The expected answer is the complete listing, reproduced character for character.

→ AVAILABLE DATA:
--*--
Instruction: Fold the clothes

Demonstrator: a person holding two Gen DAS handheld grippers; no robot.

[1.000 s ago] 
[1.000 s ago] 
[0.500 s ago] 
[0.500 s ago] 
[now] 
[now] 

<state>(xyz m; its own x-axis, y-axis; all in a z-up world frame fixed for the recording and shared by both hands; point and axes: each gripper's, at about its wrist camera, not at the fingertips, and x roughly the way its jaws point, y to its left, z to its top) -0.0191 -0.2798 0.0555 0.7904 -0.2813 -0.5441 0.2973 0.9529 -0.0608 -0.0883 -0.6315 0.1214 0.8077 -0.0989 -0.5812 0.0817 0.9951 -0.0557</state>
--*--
→ WRITTEN ANSWER:
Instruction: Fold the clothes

Demonstrator: a person holding two Gen DAS handheld grippers; no robot.

[1.000 s ago] 
[1.000 s ago] 
[0.500 s ago] 
[0.500 s ago] 
[now] 
[now] 

<state>(xyz m; its own x-axis, y-axis; all in a z-up world frame fixed for the recording and shared by both hands; point and axes: each gripper's, at about its wrist camera, not at the fingertips, and x roughly the way its jaws point, y to its left, z to its top) -0.0191 -0.2798 0.0555 0.7904 -0.2813 -0.5441 0.2973 0.9529 -0.0608 -0.0883 -0.6315 0.1214 0.8077 -0.0989 -0.5812 0.0817 0.9951 -0.0557</state>

The work for this exercise is now done.